▶ [What the exercise asks]: Present the data once more in exactly its original form.
Data for this exercise section start
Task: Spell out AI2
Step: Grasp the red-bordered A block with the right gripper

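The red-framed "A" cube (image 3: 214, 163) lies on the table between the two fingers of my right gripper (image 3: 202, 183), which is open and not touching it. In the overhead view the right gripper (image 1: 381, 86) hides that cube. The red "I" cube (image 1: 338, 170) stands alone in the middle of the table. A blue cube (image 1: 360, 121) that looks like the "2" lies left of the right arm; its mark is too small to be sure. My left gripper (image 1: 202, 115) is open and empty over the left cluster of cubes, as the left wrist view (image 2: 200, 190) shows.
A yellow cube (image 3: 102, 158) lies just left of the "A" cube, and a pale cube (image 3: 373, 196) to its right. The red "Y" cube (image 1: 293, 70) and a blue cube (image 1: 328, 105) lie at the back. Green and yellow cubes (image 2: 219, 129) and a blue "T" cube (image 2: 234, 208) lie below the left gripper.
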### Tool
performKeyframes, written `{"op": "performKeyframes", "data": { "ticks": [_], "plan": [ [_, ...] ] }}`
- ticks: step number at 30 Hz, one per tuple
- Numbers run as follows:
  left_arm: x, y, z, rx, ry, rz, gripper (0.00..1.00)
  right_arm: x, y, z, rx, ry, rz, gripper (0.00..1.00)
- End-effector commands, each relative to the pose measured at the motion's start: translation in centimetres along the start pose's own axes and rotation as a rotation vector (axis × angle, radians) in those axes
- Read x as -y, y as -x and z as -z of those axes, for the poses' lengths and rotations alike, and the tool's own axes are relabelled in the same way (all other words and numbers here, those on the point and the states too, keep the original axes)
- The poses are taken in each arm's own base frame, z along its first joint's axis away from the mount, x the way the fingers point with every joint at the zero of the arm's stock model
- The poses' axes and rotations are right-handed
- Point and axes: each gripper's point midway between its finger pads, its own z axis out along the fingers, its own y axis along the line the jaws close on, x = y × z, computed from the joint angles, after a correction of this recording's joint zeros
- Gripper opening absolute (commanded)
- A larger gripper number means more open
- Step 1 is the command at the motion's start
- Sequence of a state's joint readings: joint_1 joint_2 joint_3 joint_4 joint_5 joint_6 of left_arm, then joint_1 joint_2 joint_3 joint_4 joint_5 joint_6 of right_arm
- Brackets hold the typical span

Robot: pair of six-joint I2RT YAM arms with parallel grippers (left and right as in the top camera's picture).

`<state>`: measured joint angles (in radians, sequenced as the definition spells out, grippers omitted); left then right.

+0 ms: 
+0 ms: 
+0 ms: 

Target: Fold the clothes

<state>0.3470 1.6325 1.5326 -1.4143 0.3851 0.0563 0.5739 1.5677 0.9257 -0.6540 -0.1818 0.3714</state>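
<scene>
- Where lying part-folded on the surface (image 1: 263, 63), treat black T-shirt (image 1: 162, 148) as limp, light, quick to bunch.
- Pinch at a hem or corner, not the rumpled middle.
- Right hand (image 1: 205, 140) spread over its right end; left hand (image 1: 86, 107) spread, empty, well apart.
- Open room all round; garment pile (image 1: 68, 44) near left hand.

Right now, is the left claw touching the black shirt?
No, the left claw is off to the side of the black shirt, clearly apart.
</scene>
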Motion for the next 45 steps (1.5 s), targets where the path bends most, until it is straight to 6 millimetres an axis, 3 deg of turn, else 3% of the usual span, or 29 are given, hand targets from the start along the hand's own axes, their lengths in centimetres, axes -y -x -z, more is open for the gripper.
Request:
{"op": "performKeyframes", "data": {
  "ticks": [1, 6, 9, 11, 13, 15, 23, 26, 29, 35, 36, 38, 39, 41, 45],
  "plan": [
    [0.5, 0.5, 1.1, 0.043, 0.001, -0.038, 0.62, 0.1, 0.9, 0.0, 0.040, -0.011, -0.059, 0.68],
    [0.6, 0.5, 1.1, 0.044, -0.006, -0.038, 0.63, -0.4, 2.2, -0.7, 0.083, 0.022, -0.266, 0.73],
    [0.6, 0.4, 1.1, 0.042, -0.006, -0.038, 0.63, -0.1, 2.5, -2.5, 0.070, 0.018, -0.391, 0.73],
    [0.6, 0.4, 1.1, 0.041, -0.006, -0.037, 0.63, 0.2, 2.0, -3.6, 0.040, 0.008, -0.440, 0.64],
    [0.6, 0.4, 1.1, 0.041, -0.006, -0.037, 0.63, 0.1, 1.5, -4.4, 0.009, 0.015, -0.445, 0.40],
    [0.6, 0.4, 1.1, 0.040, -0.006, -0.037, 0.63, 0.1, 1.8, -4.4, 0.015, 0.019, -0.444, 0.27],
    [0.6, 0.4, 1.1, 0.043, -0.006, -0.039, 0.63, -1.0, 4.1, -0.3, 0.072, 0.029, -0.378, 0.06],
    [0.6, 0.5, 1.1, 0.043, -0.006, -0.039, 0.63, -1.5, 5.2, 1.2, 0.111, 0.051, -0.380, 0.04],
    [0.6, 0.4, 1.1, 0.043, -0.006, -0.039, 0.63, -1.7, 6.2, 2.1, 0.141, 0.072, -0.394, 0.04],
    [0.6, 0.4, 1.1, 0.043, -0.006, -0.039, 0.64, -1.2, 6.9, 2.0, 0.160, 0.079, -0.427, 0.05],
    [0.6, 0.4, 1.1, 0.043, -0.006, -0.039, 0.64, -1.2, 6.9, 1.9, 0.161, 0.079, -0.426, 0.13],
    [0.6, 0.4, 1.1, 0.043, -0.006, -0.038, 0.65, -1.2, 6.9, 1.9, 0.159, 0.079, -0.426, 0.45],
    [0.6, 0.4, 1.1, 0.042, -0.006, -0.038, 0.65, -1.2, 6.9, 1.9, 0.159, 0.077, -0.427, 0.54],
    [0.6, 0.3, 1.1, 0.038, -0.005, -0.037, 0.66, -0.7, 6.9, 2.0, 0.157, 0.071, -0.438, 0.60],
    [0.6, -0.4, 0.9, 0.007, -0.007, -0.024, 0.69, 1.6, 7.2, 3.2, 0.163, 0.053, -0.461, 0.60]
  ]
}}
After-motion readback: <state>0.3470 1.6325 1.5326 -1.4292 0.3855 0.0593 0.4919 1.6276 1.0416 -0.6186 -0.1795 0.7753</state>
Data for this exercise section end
▶ [Final answer]:
Task: Spell out AI2
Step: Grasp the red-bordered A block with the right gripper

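The red-framed "A" cube (image 3: 214, 163) lies on the table between the two fingers of my right gripper (image 3: 202, 183), which is open and not touching it. In the overhead view the right gripper (image 1: 381, 86) hides that cube. The red "I" cube (image 1: 338, 170) stands alone in the middle of the table. A blue cube (image 1: 360, 121) that looks like the "2" lies left of the right arm; its mark is too small to be sure. My left gripper (image 1: 202, 115) is open and empty over the left cluster of cubes, as the left wrist view (image 2: 200, 190) shows.
A yellow cube (image 3: 102, 158) lies just left of the "A" cube, and a pale cube (image 3: 373, 196) to its right. The red "Y" cube (image 1: 293, 70) and a blue cube (image 1: 328, 105) lie at the back. Green and yellow cubes (image 2: 219, 129) and a blue "T" cube (image 2: 234, 208) lie below the left gripper.
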### Tool
performKeyframes, written `{"op": "performKeyframes", "data": { "ticks": [_], "plan": [ [_, ...] ] }}`
- ticks: step number at 30 Hz, one per tuple
- Numbers run as follows:
  left_arm: x, y, z, rx, ry, rz, gripper (0.00..1.00)
  right_arm: x, y, z, rx, ry, rz, gripper (0.00..1.00)
- End-effector commands, each relative to the pose measured at the motion's start: translation in centimetres along the start pose's own axes and rotation as a rotation vector (axis × angle, radians) in those axes
- Read x as -y, y as -x and z as -z of those axes, for the poses' lengths and rotations alike, and the tool's own axes are relabelled in the same way (all other words and numbers here, those on the point and the states too, keep the original axes)
- The poses are taken in each arm's own base frame, z along its first joint's axis away from the mount, x the way the fingers point with every joint at the zero of the arm's stock model
- The poses' axes and rotations are right-handed
- Point and axes: each gripper's point midway between its finger pads, its own z axis out along the fingers, its own y axis along the line the jaws close on, x = y × z, computed from the joint angles, after a correction of this recording's joint zeros
- Gripper opening absolute (commanded)
- A larger gripper number means more open
- Step 1 is the command at the motion's start
- Sequence of a state's joint readings: joint_1 joint_2 joint_3 joint_4 joint_5 joint_6 of left_arm, then joint_1 joint_2 joint_3 joint_4 joint_5 joint_6 of right_arm
- Brackets hold the typical span

Robot: pair of six-joint I2RT YAM arms with parallel grippers (left and right as in the top camera's picture).

`<state>`: measured joint angles (in radians, sequenced as the definition spells out, grippers omitted); left then right.

+0 ms: 
+0 ms: 
+0 ms: 

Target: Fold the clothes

<state>0.3470 1.6325 1.5326 -1.4143 0.3851 0.0563 0.5739 1.5677 0.9257 -0.6540 -0.1818 0.3714</state>
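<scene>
- Where lying part-folded on the surface (image 1: 263, 63), treat black T-shirt (image 1: 162, 148) as limp, light, quick to bunch.
- Pinch at a hem or corner, not the rumpled middle.
- Right hand (image 1: 205, 140) spread over its right end; left hand (image 1: 86, 107) spread, empty, well apart.
- Open room all round; garment pile (image 1: 68, 44) near left hand.

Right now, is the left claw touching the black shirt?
No, the left claw is off to the side of the black shirt, clearly apart.
</scene>
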Motion for the next 45 steps (1.5 s), targets where the path bends most, until it is straight to 6 millimetres an axis, 3 deg of turn, else 3% of the usual span, or 29 are given, hand targets from the start along the hand's own axes, their lengths in centimetres, axes -y -x -z, more is open for the gripper.
Request:
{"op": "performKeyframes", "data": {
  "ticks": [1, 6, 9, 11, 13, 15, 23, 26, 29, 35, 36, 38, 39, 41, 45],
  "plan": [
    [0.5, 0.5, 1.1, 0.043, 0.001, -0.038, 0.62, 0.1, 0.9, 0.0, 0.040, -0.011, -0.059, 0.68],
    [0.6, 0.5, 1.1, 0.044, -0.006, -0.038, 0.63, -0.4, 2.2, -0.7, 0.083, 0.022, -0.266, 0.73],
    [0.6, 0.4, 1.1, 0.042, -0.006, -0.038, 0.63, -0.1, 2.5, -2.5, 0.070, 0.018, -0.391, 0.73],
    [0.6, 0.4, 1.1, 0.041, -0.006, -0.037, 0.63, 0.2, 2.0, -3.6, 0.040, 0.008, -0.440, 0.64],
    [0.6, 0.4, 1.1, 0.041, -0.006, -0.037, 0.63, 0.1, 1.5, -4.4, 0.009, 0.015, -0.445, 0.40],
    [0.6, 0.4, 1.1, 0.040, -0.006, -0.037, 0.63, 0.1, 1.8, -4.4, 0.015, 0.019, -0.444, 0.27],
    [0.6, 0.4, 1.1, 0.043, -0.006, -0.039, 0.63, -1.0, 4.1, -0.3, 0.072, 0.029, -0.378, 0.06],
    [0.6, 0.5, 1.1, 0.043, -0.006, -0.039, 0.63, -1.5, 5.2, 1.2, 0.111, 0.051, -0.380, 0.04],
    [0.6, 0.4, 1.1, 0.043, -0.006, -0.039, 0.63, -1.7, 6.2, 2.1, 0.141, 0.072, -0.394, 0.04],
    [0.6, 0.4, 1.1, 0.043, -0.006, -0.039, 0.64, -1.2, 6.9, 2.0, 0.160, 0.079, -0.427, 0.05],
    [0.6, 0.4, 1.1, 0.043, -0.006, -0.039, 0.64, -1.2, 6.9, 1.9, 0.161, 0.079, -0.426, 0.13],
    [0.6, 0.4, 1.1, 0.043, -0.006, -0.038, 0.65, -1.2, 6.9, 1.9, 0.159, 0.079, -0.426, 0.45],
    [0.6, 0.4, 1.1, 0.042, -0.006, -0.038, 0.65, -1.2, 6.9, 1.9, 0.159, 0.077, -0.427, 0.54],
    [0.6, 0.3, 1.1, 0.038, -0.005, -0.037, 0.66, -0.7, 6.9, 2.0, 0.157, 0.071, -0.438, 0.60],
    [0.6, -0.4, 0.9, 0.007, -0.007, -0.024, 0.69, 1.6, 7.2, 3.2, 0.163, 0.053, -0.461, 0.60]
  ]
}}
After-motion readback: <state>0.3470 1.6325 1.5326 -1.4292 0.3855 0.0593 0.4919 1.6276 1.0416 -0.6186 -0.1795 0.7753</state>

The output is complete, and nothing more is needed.